* [Required work]:
Write out, word for word and with no pictures, each line below from the one containing "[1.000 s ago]" through the one containing "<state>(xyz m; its", both included, and no other line.

* [Data records]:

# # # # # # #

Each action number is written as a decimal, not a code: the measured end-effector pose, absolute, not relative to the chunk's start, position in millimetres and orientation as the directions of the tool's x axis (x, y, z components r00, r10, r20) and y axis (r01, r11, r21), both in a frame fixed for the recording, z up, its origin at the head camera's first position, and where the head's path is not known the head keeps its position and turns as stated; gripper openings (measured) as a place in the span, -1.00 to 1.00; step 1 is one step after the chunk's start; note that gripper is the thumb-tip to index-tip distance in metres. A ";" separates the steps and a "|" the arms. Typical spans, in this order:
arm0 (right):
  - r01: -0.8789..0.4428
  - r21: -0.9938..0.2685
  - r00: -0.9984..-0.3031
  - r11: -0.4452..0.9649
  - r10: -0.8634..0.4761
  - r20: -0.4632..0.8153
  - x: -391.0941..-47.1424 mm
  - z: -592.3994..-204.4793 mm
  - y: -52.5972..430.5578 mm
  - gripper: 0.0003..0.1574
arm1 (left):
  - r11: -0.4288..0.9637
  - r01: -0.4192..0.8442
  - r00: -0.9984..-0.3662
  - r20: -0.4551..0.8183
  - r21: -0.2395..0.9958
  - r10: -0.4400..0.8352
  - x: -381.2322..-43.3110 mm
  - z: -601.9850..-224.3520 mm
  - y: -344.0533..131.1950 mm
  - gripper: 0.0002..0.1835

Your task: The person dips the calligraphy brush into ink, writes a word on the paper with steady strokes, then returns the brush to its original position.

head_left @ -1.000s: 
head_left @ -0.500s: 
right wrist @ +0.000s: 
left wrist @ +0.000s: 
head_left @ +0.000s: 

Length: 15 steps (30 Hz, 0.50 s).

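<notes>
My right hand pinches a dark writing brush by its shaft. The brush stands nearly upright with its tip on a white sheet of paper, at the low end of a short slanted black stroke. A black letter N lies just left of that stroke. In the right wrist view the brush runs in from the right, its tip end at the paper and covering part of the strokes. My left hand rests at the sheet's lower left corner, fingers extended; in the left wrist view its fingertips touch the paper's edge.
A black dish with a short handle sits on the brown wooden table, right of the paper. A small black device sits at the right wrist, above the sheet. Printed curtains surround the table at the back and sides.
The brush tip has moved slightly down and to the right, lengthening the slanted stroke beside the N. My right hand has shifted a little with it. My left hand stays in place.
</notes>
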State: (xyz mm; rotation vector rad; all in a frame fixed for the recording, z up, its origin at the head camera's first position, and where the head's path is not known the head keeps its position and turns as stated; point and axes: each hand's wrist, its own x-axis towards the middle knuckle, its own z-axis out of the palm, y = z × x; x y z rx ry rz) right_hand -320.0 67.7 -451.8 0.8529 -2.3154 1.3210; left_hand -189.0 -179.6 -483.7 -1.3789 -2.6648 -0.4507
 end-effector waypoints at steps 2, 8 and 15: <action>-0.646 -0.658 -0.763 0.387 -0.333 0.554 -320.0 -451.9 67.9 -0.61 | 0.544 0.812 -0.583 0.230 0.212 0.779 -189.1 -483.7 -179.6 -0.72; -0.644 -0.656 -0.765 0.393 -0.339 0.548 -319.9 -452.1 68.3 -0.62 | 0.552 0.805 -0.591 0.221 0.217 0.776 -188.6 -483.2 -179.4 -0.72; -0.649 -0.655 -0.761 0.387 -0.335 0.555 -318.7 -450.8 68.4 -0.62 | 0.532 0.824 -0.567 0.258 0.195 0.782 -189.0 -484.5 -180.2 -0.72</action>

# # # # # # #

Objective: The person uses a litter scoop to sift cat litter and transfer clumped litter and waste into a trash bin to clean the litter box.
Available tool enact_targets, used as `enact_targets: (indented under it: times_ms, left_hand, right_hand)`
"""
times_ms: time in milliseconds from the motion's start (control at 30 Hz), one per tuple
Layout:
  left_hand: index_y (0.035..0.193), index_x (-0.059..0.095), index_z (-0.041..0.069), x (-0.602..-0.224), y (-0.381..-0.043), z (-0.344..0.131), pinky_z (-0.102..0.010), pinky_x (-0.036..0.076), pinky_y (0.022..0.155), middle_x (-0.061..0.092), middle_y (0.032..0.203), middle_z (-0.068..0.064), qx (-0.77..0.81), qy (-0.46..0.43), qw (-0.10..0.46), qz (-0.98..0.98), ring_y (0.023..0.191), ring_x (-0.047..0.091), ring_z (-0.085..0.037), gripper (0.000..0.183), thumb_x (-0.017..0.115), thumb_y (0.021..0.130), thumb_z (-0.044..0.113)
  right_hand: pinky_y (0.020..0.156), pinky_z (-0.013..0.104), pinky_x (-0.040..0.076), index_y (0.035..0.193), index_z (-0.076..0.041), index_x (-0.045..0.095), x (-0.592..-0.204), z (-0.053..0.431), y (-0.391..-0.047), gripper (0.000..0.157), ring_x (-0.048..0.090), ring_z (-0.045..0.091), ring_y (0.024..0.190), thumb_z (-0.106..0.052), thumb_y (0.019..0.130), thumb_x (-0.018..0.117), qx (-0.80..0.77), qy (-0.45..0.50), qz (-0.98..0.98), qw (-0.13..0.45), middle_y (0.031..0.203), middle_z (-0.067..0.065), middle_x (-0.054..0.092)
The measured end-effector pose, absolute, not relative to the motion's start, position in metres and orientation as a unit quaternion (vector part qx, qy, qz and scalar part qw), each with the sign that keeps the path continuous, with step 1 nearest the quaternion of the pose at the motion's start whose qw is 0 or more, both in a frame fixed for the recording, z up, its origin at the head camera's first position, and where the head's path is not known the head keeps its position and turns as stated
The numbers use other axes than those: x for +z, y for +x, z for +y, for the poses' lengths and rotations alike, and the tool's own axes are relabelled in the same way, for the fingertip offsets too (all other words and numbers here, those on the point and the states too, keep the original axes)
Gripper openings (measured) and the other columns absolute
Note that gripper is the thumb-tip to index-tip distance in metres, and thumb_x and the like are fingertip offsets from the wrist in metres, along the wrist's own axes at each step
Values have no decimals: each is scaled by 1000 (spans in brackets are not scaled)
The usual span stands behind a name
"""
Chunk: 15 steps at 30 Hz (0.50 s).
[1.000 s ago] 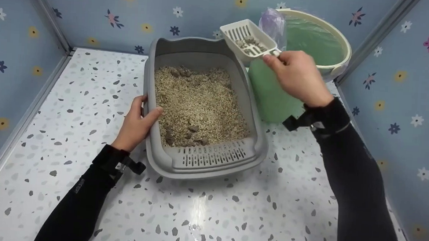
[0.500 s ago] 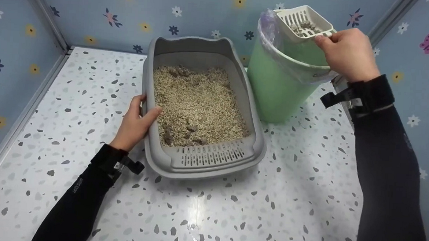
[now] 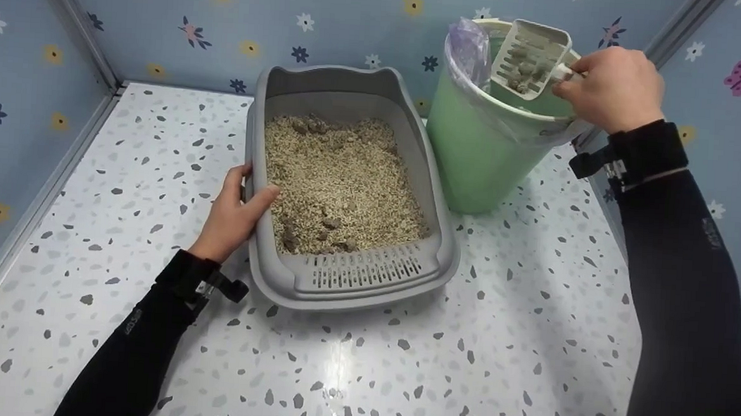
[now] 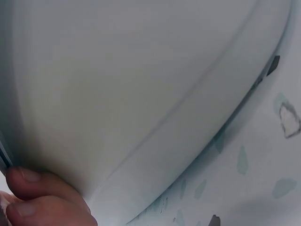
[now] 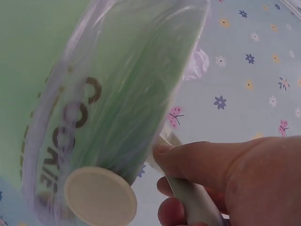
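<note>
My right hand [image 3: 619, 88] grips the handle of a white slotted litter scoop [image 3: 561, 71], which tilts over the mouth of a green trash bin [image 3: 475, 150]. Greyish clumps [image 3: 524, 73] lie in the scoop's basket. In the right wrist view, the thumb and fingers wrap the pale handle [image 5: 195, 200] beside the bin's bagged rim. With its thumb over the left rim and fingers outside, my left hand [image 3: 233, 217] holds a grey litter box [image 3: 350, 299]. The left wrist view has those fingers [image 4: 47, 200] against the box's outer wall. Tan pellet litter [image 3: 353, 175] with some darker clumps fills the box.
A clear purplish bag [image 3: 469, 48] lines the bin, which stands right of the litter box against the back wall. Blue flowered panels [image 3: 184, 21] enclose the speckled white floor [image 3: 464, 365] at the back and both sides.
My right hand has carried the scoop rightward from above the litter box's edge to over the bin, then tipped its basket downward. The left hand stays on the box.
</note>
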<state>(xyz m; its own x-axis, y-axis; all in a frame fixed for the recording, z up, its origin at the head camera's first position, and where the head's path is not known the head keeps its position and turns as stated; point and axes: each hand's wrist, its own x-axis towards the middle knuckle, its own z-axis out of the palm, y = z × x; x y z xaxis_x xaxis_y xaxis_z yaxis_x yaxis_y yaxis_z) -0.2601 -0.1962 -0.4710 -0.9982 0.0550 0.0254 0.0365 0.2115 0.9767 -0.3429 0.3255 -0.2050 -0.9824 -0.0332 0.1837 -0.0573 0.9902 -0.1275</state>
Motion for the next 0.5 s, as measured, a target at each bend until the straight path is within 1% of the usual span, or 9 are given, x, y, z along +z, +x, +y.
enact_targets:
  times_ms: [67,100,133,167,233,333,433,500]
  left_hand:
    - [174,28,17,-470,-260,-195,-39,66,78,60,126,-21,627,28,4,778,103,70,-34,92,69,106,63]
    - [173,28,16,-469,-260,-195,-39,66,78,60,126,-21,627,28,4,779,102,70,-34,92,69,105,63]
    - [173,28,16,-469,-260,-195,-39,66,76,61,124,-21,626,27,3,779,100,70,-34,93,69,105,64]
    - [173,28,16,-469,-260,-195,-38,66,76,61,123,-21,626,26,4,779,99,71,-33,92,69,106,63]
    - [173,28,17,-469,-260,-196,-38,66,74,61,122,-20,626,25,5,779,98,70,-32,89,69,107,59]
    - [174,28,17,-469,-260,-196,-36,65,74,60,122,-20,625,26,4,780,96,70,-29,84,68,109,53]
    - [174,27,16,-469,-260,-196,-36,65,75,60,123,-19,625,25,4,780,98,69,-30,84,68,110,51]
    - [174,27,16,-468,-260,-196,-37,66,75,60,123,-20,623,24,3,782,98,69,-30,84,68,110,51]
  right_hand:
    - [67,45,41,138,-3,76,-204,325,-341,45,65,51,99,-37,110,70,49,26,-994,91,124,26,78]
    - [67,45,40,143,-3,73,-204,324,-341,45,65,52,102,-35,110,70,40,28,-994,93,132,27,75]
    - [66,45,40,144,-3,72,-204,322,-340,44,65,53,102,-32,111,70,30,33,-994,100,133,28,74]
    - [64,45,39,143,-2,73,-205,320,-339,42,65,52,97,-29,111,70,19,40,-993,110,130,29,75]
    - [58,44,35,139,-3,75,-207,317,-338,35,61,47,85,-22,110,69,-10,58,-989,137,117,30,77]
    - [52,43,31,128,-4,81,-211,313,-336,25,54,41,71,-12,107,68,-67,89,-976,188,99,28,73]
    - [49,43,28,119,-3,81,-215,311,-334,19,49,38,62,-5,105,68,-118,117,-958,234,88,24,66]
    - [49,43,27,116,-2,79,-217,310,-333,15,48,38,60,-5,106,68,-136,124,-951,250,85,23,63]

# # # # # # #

* [Solved exercise]:
[1.000 s ago] 
[0.500 s ago] 
[now] 
[now] 
[now] 
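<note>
My right hand [image 3: 619, 88] grips the handle of a white slotted litter scoop [image 3: 561, 71], which tilts over the mouth of a green trash bin [image 3: 475, 150]. Greyish clumps [image 3: 524, 73] lie in the scoop's basket. In the right wrist view, the thumb and fingers wrap the pale handle [image 5: 195, 200] beside the bin's bagged rim. With its thumb over the left rim and fingers outside, my left hand [image 3: 233, 217] holds a grey litter box [image 3: 350, 299]. The left wrist view has those fingers [image 4: 47, 200] against the box's outer wall. Tan pellet litter [image 3: 353, 175] with some darker clumps fills the box.
A clear purplish bag [image 3: 469, 48] lines the bin, which stands right of the litter box against the back wall. Blue flowered panels [image 3: 184, 21] enclose the speckled white floor [image 3: 464, 365] at the back and both sides.
My right hand has carried the scoop rightward from above the litter box's edge to over the bin, then tipped its basket downward. The left hand stays on the box.
</note>
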<state>(xyz m; its own x-axis, y-axis; all in a frame fixed for the recording, z up, its origin at the head camera's first position, and where the head's path is not known the head keeps its position and turns as stated; point and axes: each hand's wrist, its own x-axis towards the middle knuckle, its own z-axis out of the palm, y = z × x; x y z xaxis_x xaxis_y xaxis_z yaxis_x yaxis_y yaxis_z) -0.2601 -0.1962 -0.4710 -0.9982 0.0550 0.0254 0.0365 0.2115 0.9767 -0.3429 0.3255 -0.2050 -0.9824 -0.0332 0.1837 -0.0573 0.9902 -0.1275</state>

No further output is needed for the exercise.